I would prefer to not have "splitting the wikis" in the task description, because I would rather not have it in the agenda for discussion. I think it's potentially distracting from the technical discussion we need to have at the dev summit.

There are close language pairs, and there are distant language pairs. In MediaWiki terminology they are called variants and languages respectively. Ultimately it is for the community to decide what category they are in. As far as I'm concerned, the Chinese Wikipedia community have made their preference clear by inventing the concept of close language pairs in MediaWiki and spending months of volunteer effort writing the relevant supporting software. But it is a community decision and so the relevant stakeholders will not be present at the dev summit.

@cscott tells me that users commonly understand only one variant, and therefore simultaneous editing of both variants is difficult. Fine, but this is a problem the community has knowingly entered into, and I think we can support them in that choice.

I don't buy the idea of splitting a wiki in a way that is not user-visible, since the identity of a wiki is a frontend concept. When you edit a wiki, your changes are immediately visible, that's the definition of a wiki. If you edit in one variant and then your changes are immediately visible in the other variant, then you have one wiki. If your changes go into a translation work queue and then (possibly months later) someone accepts the suggested machine translation and thus makes it visible in the other variant, then you have two wikis. I think we can support zh.wp's decision to be one wiki in this sense. At least it is a point of competitive differentiation compared to the other online Chinese encyclopedias. According to this blog post, variant support is the main reason we are winning in Hong Kong.
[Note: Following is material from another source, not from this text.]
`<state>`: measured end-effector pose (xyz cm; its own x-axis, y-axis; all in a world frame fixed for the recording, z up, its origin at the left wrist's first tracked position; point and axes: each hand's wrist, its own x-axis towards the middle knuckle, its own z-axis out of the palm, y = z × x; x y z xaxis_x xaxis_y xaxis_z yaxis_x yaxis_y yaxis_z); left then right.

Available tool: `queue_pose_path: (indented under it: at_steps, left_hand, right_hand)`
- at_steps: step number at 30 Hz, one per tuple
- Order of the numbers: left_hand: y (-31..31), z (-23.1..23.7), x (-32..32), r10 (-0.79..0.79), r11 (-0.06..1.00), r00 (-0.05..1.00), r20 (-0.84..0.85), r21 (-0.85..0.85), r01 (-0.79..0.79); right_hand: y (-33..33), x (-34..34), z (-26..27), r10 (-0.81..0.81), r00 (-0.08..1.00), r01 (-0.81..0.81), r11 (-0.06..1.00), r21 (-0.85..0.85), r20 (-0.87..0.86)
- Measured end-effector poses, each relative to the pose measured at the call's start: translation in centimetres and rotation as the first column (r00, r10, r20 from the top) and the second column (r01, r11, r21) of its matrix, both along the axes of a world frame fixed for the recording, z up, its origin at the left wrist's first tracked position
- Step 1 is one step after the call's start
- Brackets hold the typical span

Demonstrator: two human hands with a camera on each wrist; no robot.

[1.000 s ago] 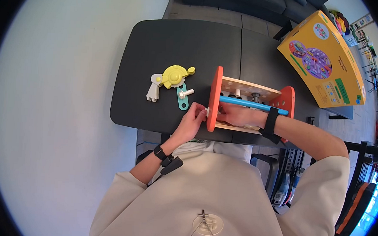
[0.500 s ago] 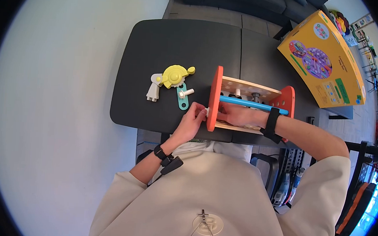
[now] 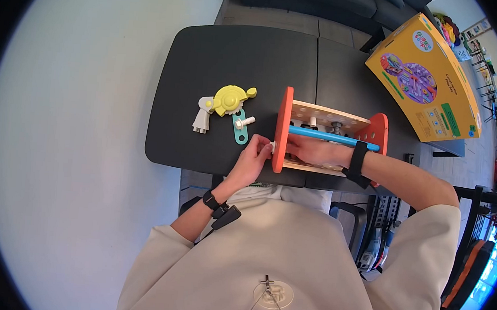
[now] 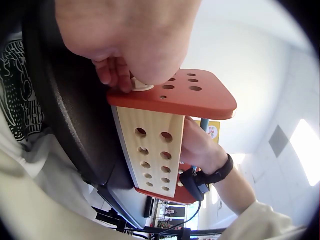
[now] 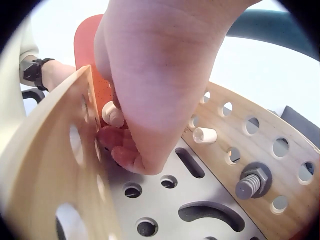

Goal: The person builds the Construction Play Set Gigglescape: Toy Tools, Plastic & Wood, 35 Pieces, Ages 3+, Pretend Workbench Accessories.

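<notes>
A wooden toolbox with red end panels (image 3: 283, 128) and a blue bar (image 3: 333, 138) stands on the table. Outside its left panel, my left hand (image 3: 250, 162) pinches a white piece (image 3: 272, 147), seen in the left wrist view as a round white head (image 4: 142, 87) against the red panel. My right hand (image 3: 319, 153) reaches inside the box under the bar. In the right wrist view its curled fingers (image 5: 122, 150) lie around a white round piece (image 5: 113, 114) at the panel's inner face; the hand (image 5: 155, 85) partly hides the contact.
Left of the box lie a yellow and grey toy saw (image 3: 228, 100) and a teal strip (image 3: 239, 132) with a white bolt (image 3: 245, 122). A white peg (image 5: 205, 135) and a grey bolt (image 5: 251, 182) sit in the box's far side. A yellow carton (image 3: 426, 81) stands at the right.
</notes>
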<state>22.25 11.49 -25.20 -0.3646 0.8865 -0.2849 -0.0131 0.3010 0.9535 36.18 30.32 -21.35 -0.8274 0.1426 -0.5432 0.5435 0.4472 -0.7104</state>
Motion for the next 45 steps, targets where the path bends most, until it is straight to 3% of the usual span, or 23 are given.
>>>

If we accept that machine translations will be published without user review, as an essential part of what gives a variant wiki an integrated identity, then it makes sense to work on improving the machine translation, for example by improving word segmentation as @Cwek suggests.

Very well said: we should copy the above text into some essay on Meta-Wiki.

Can we strike proposed option 1 so that the discussion can focus on fleshing out option 2 or coming up with further options?

As far as I'm concerned, the Chinese Wikipedia community have made their preference clear by inventing the concept of close language pairs in MediaWiki and spending months of volunteer effort writing the relevant supporting software. But it is a community decision and so the relevant stakeholders will not be present at the dev summit.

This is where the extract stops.